The notion of the marvellous closes the definition further, specifying a distinctly positive tinge to our incredulity, not just awe but a wonder that implies desire, magical in the sense of delightful. While many of those in the SF Café shrug this off, drinking Kafka as their coffee, taking their fantasy bitter and black (exercises in the monstrous rather than the marvellous, the quirk in use a monstrum rather than a numina), there are those for whom the definition is and must be closed to fantasia further:
—There is no such fantasy, they say.

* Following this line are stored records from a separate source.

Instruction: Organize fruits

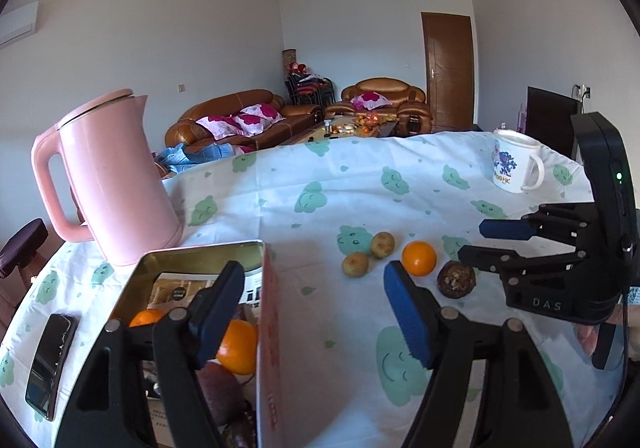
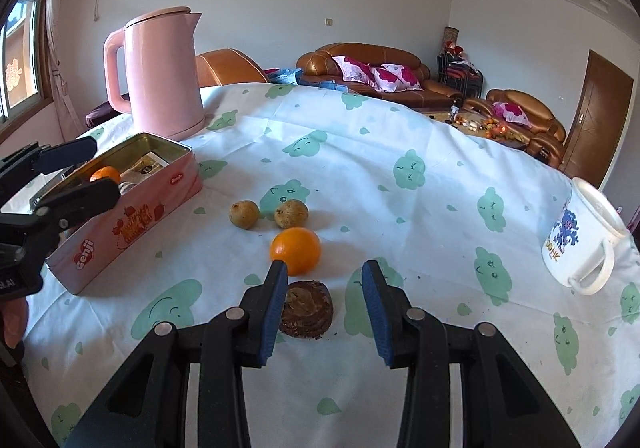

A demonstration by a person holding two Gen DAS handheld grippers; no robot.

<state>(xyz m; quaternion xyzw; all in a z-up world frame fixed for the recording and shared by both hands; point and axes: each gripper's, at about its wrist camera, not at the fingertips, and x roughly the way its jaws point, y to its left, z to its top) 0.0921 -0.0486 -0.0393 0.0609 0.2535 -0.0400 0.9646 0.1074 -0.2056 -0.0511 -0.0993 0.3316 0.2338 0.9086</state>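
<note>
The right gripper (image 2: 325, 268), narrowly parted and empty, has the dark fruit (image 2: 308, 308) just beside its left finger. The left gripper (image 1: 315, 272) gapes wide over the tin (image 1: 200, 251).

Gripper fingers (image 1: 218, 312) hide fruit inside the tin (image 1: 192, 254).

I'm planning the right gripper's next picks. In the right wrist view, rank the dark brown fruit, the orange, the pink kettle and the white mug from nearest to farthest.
1. Dark brown wrinkled fruit, by the fingertips.
2. Round orange, just beyond.
3. White printed mug, far right.
4. Pink plastic kettle, back left.
</note>
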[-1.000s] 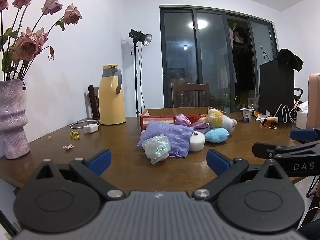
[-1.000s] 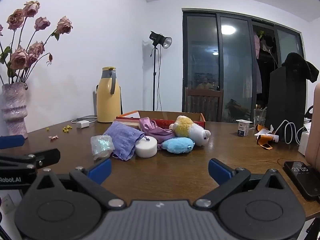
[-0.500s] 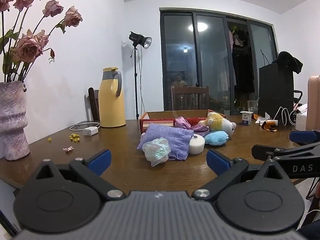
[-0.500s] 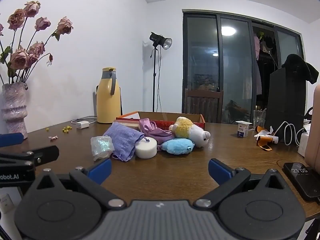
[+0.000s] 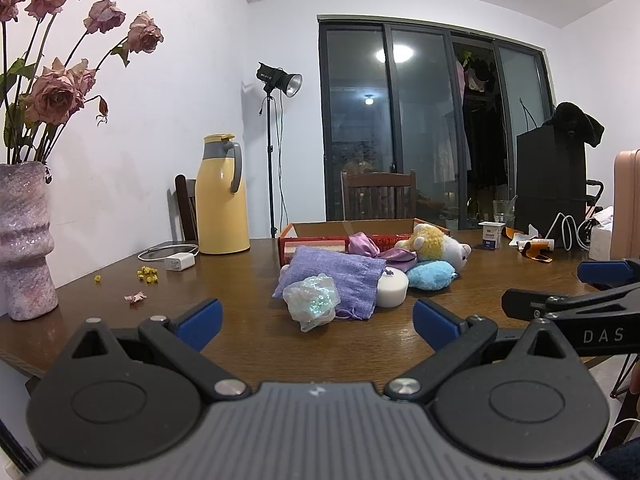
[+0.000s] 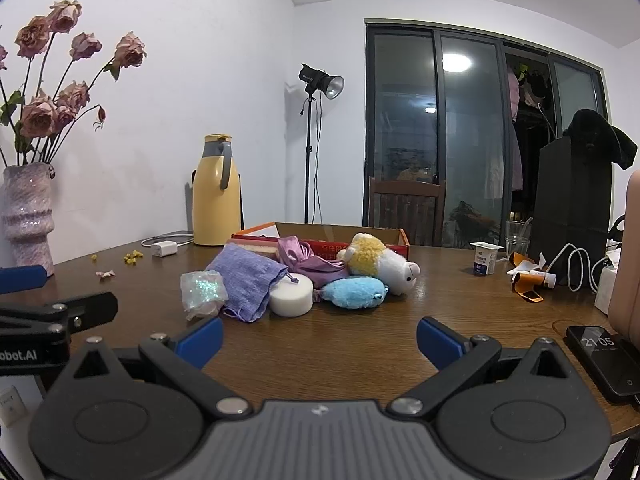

Whether they revere it or revile it, they acknowledge only Fantasy, that Genre where the conventions of metaphysical agency and wondrous wish-fulfilment are essential, the conventional template with all its stereotypes of secondary worlds and heroic quests.
All too often there’s a scent of abjection when it’s a Science Fiction loyalist asserting a closed definition of fantasy, a sense that by defining these generic elements as Fantasy it is easier to banish them from Science Fiction. Because it’s not like science fiction was ever…you know…born from the frickin’ pulps.
—Fuck that shit, I say to this. Don’t be pissing on my Flash Gordon roots, motherfucker. Or on my metaphysical ma
estro, PKD.
There is a neatness to the pairing of Fantasy and Horror as literatures of desire and fear, of numina and monstrum. And the notion that science fiction deals with hypothetical improbabilities (playing with known science and known history) while fantasy deals with metaphysical impossibilities (flouting the laws of nature or the strictures of logic) is one you’ll hear from many corners of the SF Café. But it’s not so easy as that; it never is with a genre (versus a Genre) with an aesthetic idiom (versus a conventional template).
No, many works in the openly-defined aesthetic idiom of fantasy have zero interest in wish-fulfilment or the iconography of magic, scoff at the strictures of Fantasy. Meanwhile, delightful wonder abounds within Science Fiction, a direct inheritance of Gernsback’s “charming romance intermingled with scientific fact and prophetic vision.” (My italics.) Even the blithe assertion that science fiction deals with science while fantasy deals with magic is called into question by a glance at the shelves, where we see Herbert’s Dune labelled as Science Fiction and Peake’s Titus Groan labelled as Fantasy. Isn’t the former chock full of magic—priests and prophecies, monsters and messiahs, a drug that lets you warp reality, gives you visions of the future. And what is the most fantastical (metaphysical? marvellous?) idea in the latter? What wondrous magic does it contain?